I feel like the old cliché. “I’m in pretty good shape… for the shape I’m in!” At 57, I guess I’m pretty healthy. My energy’s good, I can still swim a mile in 25 minutes and my weight’s ok, too. I understand I’ll never have the body of a 25 year-old again. But I just can’t get past the loss of my once firm behind!

Seriously! My flat fanny has really got me bugged! I tried on a cute pair of jeans at Macy’s recently. The view from the 3-way mirror was the last straw. I needed help! You see, the sport I love does nothing for my backside. Rough water swimming is great for my back and shoulders, but does nothing to tone my aging bum. (And did I mention I hate squats!)

So I decided to shape up my derriere with a pair of those trendy, new toning shoes. Whether it’s Sketchers “Shape-Ups” or Reebok “EasyTone,” the claims made by the makers of these walking shoes are amazing! Can shoes actually help you burn more calories, eliminate cellulite, curb joint pain and most importantly, tone your butt?!

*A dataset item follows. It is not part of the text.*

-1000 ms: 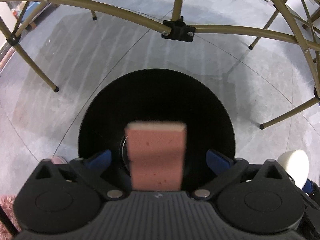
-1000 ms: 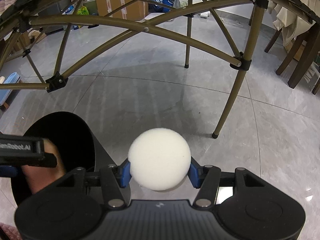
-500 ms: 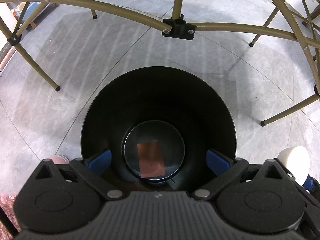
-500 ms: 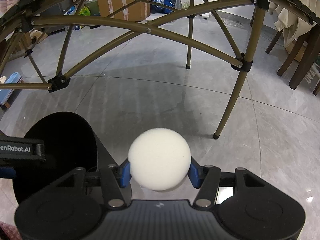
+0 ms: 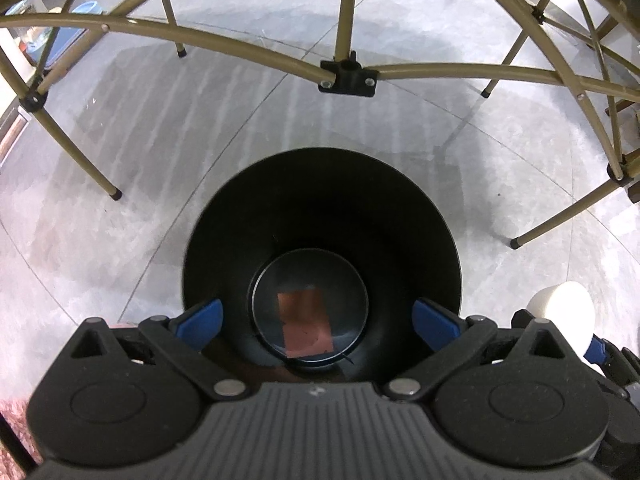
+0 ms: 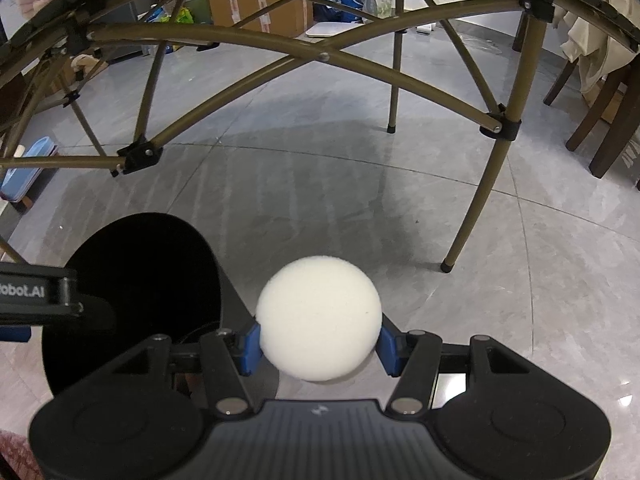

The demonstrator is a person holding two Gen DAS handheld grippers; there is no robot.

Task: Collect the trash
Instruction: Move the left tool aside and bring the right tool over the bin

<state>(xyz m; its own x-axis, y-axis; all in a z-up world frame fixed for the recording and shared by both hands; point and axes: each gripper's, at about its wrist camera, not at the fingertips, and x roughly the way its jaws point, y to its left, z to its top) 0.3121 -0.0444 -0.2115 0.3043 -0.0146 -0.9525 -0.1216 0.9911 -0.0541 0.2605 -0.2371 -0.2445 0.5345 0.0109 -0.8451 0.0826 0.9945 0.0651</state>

The answer depends on whom you ask. So-called “rocker” shoes were developed as a specialty shoe for people with diabetes or ankle problems. But they’re increasingly being marketed as toning shoes.

If you’ve never seen them, these shoes have an unstable, strongly curved sole. Walking in them is kind of like exercising on a balance or wobble board in the gym… or barefoot on a sandy beach. Advocates say the instability forces you to use muscles you might not otherwise use, which could lead to weight loss and other health benefits.

It sounded too good to be true, so I did a little digging and found the results of a recent study on toning shoes done by the American Council on Exercise. The San Diego-based agency found rocker shoes don’t help you exercise more intensely, burn more calories or improve your muscle strength and tone.

“Toning shoes appear to promise a quick-and-easy fitness solution,” says ACE chief science officer, Cedric X. Bryant, PhD. “Unfortunately, says Bryant, these shoes do not deliver the fitness or muscle-toning benefits they claim.”

The findings are the result of a study performed at the University of Wisconsin-La Crosse. Of the four shoe brands tested, no significant difference was noted compared with traditional athletic shoes.

That said, one possible side effect of these shoes may be the motivation factor. “If these shoes are serving as a motivator for individuals to get people moving more often,” Bryant says, “that’s a good thing.”

So, I guess it’s back to the basics when it comes to a better bum. Maybe I’ll just tone my tush the old-fashioned way… with a few squats and a jog in the soft sand. See you at the beach!